**TASK ITEM:** Up to and including the line holding "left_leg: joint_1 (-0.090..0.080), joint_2", write out the data exactly from its first line, but not the pictures.

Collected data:

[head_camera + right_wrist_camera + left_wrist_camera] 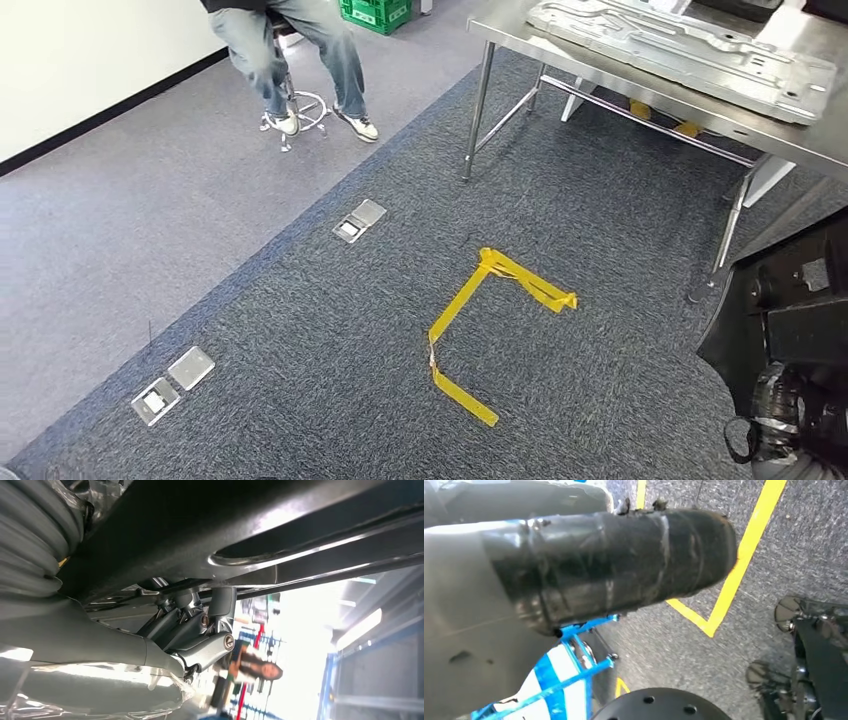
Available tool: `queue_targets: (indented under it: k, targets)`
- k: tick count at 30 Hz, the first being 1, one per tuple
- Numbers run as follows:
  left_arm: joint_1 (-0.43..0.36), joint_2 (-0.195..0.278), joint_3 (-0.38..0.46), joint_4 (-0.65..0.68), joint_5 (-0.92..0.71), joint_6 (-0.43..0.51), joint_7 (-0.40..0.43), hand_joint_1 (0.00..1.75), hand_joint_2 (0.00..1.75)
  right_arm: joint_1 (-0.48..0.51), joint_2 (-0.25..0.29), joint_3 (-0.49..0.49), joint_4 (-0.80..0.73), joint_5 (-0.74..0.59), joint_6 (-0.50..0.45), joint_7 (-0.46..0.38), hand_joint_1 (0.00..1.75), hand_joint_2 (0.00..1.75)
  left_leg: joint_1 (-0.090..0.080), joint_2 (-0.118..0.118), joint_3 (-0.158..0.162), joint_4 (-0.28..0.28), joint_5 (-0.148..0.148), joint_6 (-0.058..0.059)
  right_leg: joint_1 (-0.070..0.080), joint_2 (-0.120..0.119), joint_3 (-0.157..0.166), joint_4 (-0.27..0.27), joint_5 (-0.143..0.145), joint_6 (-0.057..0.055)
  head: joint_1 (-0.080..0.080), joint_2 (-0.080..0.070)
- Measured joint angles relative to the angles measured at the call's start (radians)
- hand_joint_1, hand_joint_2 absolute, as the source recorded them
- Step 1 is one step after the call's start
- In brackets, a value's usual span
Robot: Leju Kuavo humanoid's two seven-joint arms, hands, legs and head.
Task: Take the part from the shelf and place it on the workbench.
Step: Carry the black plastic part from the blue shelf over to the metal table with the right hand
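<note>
Left robot hand (614, 565): a tape-wrapped thumb hangs over the carpet; whether anything is held cannot be told. Right robot hand (195, 640): its fingers are pressed against the underside of a dark flat panel, though a grasp cannot be confirmed. A large grey sheet-metal part (690, 50) is laid flat on the table (600, 68), presumably for stable support. Yellow tape (470, 300) is stuck to the floor before the table, probably as a standing mark. Beyond the table's end, a person (300, 50) is seated.

No readable text, label, brand, number or sign anywhere here
</note>
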Motion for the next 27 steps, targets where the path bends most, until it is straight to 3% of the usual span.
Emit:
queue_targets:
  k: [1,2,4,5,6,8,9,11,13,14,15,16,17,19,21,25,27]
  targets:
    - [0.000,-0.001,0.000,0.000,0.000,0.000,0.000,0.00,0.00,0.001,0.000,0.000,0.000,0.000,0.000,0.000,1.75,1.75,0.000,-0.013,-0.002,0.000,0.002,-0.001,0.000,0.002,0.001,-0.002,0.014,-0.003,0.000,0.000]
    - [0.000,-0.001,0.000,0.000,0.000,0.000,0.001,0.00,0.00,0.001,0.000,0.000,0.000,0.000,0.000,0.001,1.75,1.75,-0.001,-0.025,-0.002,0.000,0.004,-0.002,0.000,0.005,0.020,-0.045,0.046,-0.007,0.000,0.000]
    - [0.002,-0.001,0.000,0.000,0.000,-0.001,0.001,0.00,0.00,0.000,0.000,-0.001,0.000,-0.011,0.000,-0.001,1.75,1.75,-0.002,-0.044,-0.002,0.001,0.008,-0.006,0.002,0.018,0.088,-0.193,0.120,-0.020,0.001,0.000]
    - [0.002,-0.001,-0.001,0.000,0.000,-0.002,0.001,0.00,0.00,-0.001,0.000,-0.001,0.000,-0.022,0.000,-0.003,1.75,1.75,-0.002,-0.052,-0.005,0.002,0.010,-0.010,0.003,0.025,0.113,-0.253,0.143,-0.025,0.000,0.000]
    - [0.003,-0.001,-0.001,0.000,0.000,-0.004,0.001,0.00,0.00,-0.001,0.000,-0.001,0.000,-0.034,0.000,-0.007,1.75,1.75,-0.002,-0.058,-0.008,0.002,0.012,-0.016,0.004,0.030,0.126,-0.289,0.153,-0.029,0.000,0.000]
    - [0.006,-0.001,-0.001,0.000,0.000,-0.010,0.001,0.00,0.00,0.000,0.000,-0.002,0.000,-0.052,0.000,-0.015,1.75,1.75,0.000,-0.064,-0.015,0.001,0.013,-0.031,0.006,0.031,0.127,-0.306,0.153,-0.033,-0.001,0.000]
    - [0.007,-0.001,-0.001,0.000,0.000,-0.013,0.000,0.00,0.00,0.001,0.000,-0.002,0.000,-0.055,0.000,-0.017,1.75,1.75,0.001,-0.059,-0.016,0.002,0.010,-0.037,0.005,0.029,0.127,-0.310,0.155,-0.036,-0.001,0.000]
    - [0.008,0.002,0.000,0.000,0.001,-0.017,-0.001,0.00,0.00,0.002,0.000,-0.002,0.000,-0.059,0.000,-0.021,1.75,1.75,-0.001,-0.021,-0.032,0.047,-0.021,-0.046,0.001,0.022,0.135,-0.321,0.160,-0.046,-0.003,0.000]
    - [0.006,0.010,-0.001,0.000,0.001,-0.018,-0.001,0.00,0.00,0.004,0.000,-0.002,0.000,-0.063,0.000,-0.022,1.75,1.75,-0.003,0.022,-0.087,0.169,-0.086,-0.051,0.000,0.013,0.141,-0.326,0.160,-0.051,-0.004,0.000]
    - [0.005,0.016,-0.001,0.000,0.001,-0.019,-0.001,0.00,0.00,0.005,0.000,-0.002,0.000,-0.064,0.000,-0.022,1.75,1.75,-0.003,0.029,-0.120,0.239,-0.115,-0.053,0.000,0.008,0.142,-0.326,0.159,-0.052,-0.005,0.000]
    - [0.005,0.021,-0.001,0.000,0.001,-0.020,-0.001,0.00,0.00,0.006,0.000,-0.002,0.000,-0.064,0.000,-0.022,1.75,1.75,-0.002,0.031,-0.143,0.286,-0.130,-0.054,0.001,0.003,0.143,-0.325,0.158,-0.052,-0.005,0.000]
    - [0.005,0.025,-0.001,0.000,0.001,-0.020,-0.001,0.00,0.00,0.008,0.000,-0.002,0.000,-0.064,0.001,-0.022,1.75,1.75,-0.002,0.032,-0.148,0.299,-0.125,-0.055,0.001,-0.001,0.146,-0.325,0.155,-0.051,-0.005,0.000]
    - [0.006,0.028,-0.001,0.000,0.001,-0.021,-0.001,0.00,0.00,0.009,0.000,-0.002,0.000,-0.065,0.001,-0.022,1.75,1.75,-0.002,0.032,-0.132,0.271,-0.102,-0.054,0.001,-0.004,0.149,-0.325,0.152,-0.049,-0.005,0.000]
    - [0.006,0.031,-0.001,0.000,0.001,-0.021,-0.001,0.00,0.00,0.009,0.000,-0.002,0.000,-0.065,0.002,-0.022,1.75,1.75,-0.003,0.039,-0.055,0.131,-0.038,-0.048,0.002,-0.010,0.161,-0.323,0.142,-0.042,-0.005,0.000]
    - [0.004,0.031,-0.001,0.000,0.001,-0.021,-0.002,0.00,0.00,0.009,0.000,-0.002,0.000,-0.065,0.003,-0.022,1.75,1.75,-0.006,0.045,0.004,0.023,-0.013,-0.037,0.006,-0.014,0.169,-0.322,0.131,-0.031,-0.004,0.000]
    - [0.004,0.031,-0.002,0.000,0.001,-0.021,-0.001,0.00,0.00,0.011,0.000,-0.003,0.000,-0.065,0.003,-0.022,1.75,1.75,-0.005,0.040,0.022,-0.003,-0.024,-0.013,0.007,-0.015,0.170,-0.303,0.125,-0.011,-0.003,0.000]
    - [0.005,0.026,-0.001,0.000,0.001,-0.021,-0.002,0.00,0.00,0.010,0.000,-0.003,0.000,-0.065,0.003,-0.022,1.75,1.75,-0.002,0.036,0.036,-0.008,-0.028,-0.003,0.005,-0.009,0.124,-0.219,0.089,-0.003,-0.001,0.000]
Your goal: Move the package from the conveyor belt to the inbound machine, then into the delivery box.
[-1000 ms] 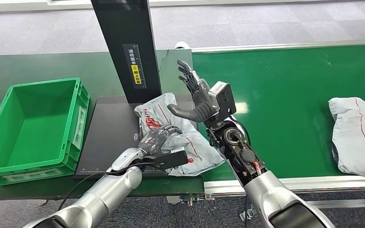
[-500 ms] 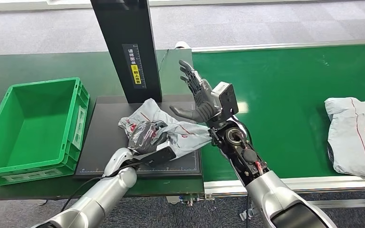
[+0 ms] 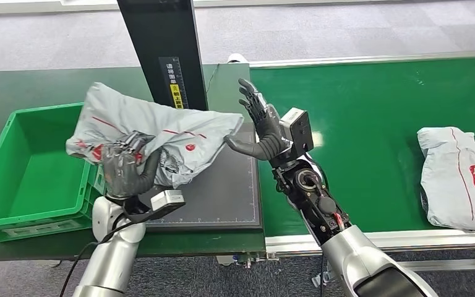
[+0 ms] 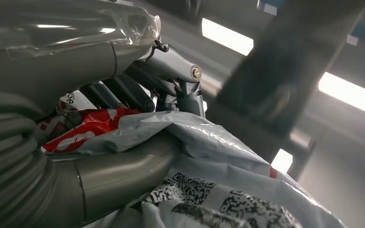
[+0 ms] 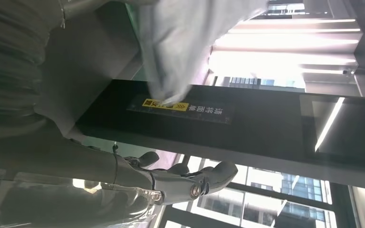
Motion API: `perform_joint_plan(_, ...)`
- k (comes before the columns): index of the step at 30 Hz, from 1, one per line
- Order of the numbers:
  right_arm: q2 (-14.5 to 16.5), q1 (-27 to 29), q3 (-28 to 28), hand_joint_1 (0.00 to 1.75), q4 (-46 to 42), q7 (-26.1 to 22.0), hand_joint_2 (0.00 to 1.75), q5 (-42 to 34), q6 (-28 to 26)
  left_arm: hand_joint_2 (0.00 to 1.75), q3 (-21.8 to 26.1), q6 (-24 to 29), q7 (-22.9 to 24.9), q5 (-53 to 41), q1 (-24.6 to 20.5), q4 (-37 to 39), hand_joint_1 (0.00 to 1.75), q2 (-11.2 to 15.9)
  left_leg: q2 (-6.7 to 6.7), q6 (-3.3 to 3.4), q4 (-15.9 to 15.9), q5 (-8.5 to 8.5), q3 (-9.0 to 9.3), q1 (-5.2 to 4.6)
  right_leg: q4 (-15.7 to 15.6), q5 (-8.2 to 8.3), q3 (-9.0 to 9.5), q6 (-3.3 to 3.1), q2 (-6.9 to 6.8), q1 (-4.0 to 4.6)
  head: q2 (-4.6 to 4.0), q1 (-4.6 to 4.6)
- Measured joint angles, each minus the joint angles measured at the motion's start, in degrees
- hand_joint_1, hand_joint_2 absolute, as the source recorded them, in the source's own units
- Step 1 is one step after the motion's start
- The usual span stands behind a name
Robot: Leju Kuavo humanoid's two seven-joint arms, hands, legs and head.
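Grey package (image 3: 154,133) with red print; green crate (image 3: 12,204).

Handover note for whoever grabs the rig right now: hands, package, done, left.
Left hand: grips the grey package, lifted off the inbound machine's black platform, hanging partly over the green delivery box.
Right hand: open, fingers spread, raised at the platform's belt-side edge, holding nothing.
Done: package taken off the conveyor belt.
Left: lower it into the box and let go. A second grey package waits on the belt.

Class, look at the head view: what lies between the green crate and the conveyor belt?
In the head view, the inbound machine's black scanning plate lies between the green crate and the conveyor belt.
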Motion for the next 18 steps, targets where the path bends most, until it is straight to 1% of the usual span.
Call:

**YOUR RESPONSE:**
[head_camera + right_wrist_camera + left_wrist_camera] 
Available tool: `queue_targets: (indented under it: k, targets)`
- k: tick count at 30 Hz, the first being 1, one per tuple
- Numbers run as follows:
  left_arm: joint_1 (-0.43..0.36), joint_2 (-0.195..0.278), joint_3 (-0.38..0.46), joint_4 (-0.65..0.68), joint_5 (-0.92..0.71), joint_6 (-0.43..0.51), joint_7 (-0.40..0.43), hand_joint_1 (0.00..1.75), hand_joint_2 (0.00..1.75)
  right_arm: joint_1 (-0.48..0.51), joint_2 (-0.25..0.29), joint_3 (-0.49..0.49), joint_4 (-0.80..0.73), joint_5 (-0.74..0.59), joint_6 (-0.50..0.45), joint_7 (-0.46..0.38), hand_joint_1 (0.00..1.75), hand_joint_2 (0.00..1.75)
  left_leg: joint_1 (-0.090..0.080), joint_2 (-0.118..0.118), joint_3 (-0.158..0.162), joint_4 (-0.28..0.28), joint_5 (-0.148..0.148), joint_6 (-0.058..0.059)

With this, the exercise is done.